Wednesday, January 21, 2015

Pray Before Each Task


Roland gave our middle son, Tony, the nickname “Donald Duck”.  Too often Tony flies off the handle about situations he can’t control or doesn’t understand.  I told him that he needs to pray more often.  That didn’t seem to go over too well.

Prayer has been a part of my life forever.  I always had example of prayer.  My sibs and I were taught to pray.  We said individual prayers.  We said family prayers.  We prayed over the food.  We’d start family home evenings with prayer and end with prayer.  We said morning prayers.  We said prayers before we went to bed.  Before and while on vacation.  It was just something conditioned in me.  I don’t know that I ever questioned it.  Perhaps I didn’t always understand it, but I do now and have for such a long time that it’s hard to remember if/when I questioned prayer.
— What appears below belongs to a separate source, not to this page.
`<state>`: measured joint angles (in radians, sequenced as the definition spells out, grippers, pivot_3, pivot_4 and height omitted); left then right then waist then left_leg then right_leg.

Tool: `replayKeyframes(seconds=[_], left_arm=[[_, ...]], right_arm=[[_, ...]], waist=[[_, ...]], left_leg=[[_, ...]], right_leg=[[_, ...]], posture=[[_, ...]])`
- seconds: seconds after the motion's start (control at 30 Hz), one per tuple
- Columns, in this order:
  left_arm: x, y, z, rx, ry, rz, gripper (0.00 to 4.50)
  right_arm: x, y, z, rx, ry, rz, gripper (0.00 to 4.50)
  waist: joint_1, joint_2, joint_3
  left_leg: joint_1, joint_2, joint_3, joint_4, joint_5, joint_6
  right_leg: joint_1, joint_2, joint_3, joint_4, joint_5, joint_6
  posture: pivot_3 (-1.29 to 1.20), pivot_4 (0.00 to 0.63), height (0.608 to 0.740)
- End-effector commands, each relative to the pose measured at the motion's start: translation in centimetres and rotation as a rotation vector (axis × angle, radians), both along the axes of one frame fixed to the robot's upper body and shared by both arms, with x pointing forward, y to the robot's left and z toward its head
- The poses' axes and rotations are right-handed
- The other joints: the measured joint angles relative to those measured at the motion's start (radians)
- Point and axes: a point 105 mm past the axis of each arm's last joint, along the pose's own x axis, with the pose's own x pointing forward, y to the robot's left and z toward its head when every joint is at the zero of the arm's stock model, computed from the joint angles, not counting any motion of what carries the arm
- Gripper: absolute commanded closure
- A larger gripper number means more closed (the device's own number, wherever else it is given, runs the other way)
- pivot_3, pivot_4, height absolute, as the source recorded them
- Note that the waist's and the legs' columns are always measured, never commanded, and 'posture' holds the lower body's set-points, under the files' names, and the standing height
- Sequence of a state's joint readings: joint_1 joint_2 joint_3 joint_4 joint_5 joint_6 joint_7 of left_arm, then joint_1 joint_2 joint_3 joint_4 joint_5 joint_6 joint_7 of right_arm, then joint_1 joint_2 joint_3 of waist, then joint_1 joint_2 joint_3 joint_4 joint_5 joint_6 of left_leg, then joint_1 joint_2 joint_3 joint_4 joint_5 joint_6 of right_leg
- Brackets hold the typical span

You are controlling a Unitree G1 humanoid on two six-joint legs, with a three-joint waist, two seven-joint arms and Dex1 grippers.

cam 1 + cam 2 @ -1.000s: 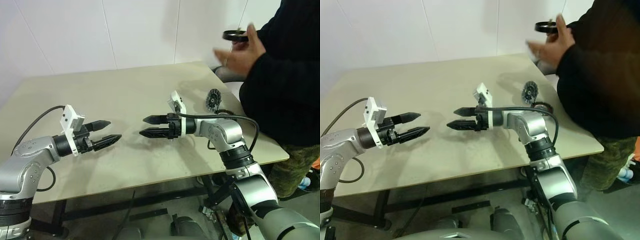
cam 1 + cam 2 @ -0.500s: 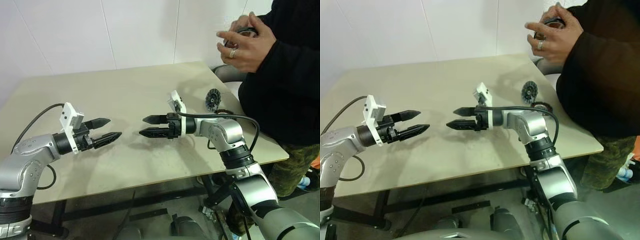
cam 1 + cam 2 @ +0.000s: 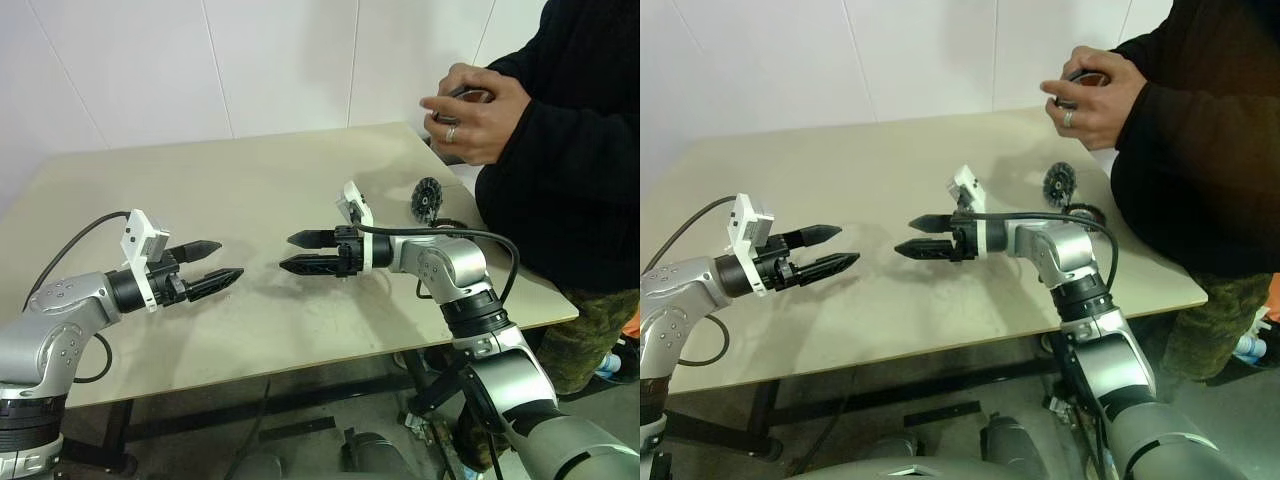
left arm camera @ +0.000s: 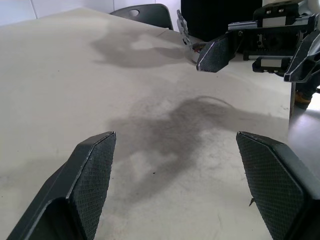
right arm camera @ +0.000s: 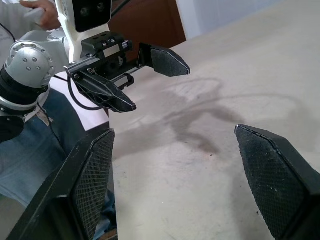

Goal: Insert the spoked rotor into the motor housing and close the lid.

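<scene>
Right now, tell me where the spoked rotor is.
In the left eye view the spoked rotor stands on edge at the table's far right, beyond the right gripper and below the person's hands.

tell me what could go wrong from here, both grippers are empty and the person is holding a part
1. The person's hands hold a dark part over the table's far right corner, beside the right arm; any reach there could strike them.
2. The lid stands on edge near the table edge; a nudge might roll it off.
3. The left gripper and right gripper, both open, point at each other and could collide.
</scene>
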<state>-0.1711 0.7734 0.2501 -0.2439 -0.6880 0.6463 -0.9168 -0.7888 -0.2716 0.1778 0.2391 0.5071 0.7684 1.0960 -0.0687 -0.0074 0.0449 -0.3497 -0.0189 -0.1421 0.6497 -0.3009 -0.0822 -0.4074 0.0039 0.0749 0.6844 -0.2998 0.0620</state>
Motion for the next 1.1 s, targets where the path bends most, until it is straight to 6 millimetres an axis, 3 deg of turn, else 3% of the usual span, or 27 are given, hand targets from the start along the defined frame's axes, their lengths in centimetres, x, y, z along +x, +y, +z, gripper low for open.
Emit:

Oh, perhaps there were times I prayed for something specific and felt my prayers weren’t answered – at least not the way I had wanted.  So perhaps there was a time when I had the response: “I have prayed and it hasn’t done any good.”  I no longer think that.  I pray.  Sometimes it seems as though I’m doing it in vain – but that is when I need to question my part with prayer, and not the Lord’s as He is Always there and Always listening. 

Often times Roland has expressed frustration with whatever project he may be doing on the computer.  My response has always been to ask if he had prayed before starting his task.

I know that not all things run smooth or according to plan all the time.  There is the faith testing and God’s own will that often doesn’t correspond with what we think may be our own.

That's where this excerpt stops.